Winners review – likeable love letter to Iranian cinema is too reverent for its own good
Scottish-Iranian director Hassan Nazer's metatextual ode to the movies is undeniably charming, but puts its heroes on a pedestal
Metatextuality is central to Winners, which opens with a dedication to Abbas Kiarostami, Asghar Farhadi, Majid Majidi and Jafar Panahi, four titans of Iranian cinema. Of course, metatextuality was key to the country’s cinema when it emerged as a powerhouse on the international festival circuit in the 1990s, the engine behind films such as Close-Up (Kiarostami, 1990), Salaam Cinema (Mohsen Makhmalbaf, 1995) and Taxi (Panahi, 2015, directly referenced here). Adding another layer to this, the central plot behind Winners revolves around the return of the Best International Feature Oscar statuette that Asghar Farhadi won in 2017 for The Salesman, a ceremony he boycotted in light of Trump’s ban on Iranians in the US.
On its journey home, the statuette goes missing, found in the street by Yahya (Parsa Maghami), a cinema-obsessed boy who lives in poverty in the countryside, an Afghan refugee. This acts as the trigger for a heartwarming and genial story, yet another semi-autobiographical love letter to the movies in a year full of them. Scottish-Iranian writer-director Hassan Nazer (who himself left Iran as a refugee over twenty years ago) does have a little bit more to say about cinema’s capacity for freedom – perhaps unsurprising given the strict censorship laws that stifle his home country.
As a whole, Winners is certainly charming and likeable. The film holds on to long panning landscape shots reminiscent of Kiarostami’s road movies, with Nazer’s light touch behind the camera never imposing itself. Star Paghami is another in a long line of effortlessly watchable child performers to have come from the country. Veteran actor Reza Naji is also fantastic, playing a hermit-like version of himself seeking privacy and anonymity long after winning the Silver Bear in Berlin for his role in Majidi’s The Song of Sparrows. Perhaps it may help to have some pre-existing knowledge of the basic contours of recent Iranian film history to get the most out of the many references: I got a great pleasure out of a body double of Panahi, shot exclusively from behind the head, as he drives around in his taxi.
But at what point does this metatextuality collapse in on itself and become mere reverence? Nazer clearly considers himself in great debt to the masters, but Winners eventually struggles to do more than simply revere these men. Farhadi is currently accused of plagiarism for his most recent film A Hero, and last year Kiarostami was also accused of stealing the entirety of 2000's Ten from actress/director Mania Akbari. Winners’ festival premiere was not long after these accusations, probably too tight a timeline to have an impact on filming, but it raises the spectre of having too much reverence for your heroes.

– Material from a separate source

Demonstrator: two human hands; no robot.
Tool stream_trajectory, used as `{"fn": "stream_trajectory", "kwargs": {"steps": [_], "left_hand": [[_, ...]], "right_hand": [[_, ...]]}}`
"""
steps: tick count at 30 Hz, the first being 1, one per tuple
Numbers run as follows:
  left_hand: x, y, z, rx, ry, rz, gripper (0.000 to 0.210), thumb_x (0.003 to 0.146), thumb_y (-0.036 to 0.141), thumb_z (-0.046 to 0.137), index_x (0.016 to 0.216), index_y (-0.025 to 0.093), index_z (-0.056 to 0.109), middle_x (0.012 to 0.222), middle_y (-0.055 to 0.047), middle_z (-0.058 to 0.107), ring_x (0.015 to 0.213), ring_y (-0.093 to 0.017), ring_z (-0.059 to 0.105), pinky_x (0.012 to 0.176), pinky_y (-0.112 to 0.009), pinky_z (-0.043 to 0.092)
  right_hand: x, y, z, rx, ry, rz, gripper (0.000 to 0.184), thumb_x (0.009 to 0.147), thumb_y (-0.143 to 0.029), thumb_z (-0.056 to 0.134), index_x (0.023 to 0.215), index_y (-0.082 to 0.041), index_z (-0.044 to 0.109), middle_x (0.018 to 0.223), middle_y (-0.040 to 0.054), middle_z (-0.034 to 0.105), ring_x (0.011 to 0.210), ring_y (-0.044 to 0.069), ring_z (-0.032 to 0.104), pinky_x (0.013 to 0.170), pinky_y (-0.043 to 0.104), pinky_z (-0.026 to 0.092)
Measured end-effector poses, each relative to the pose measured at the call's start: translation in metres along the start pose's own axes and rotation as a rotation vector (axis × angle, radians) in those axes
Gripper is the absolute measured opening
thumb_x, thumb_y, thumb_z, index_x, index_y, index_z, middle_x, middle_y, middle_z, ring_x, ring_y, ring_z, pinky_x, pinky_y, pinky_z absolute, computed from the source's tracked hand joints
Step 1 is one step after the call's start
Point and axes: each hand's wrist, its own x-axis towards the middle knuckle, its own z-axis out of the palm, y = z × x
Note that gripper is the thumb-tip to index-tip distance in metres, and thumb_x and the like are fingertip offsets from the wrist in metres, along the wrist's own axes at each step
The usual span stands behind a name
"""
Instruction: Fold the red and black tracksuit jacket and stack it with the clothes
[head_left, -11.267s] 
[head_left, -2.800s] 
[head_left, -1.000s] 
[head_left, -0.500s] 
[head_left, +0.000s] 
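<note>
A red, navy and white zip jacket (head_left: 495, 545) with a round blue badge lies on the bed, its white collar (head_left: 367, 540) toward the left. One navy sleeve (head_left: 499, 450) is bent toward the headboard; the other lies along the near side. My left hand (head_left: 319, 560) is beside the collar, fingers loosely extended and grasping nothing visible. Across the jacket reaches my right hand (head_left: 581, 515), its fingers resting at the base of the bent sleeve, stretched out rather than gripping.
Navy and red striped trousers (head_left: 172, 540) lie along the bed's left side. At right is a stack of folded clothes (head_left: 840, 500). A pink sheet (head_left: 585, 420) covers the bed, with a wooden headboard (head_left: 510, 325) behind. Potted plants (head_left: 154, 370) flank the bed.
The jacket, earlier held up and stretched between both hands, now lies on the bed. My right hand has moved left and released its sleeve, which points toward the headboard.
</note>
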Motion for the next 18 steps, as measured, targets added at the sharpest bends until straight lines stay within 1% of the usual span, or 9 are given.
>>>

Jafar Panahi’s No Bears, released in UK cinemas last year was also profoundly metatextual and self-referential. Panahi used that metatextuality to critique and consider the many facets of Iranian culture and his own filmmaking methods and ethics; the work of a master for whom cinema is his very lifeblood. There’s no doubting the passion Nazer has as a filmmaker (prior to this, he’s used his career as a restauranteur to self-fund a number of films in the UK), but here the referentiality turns into reverentiality, showing an unwillingness to step forward and impose his own stamp on Iranian and British cinema (this is a UK-supported production, after all). Ultimately, each element of Winners is individually attractive and well-made but that slavishness leaves it without a final oomph.
Winners is released in UK cinemas on 17 March.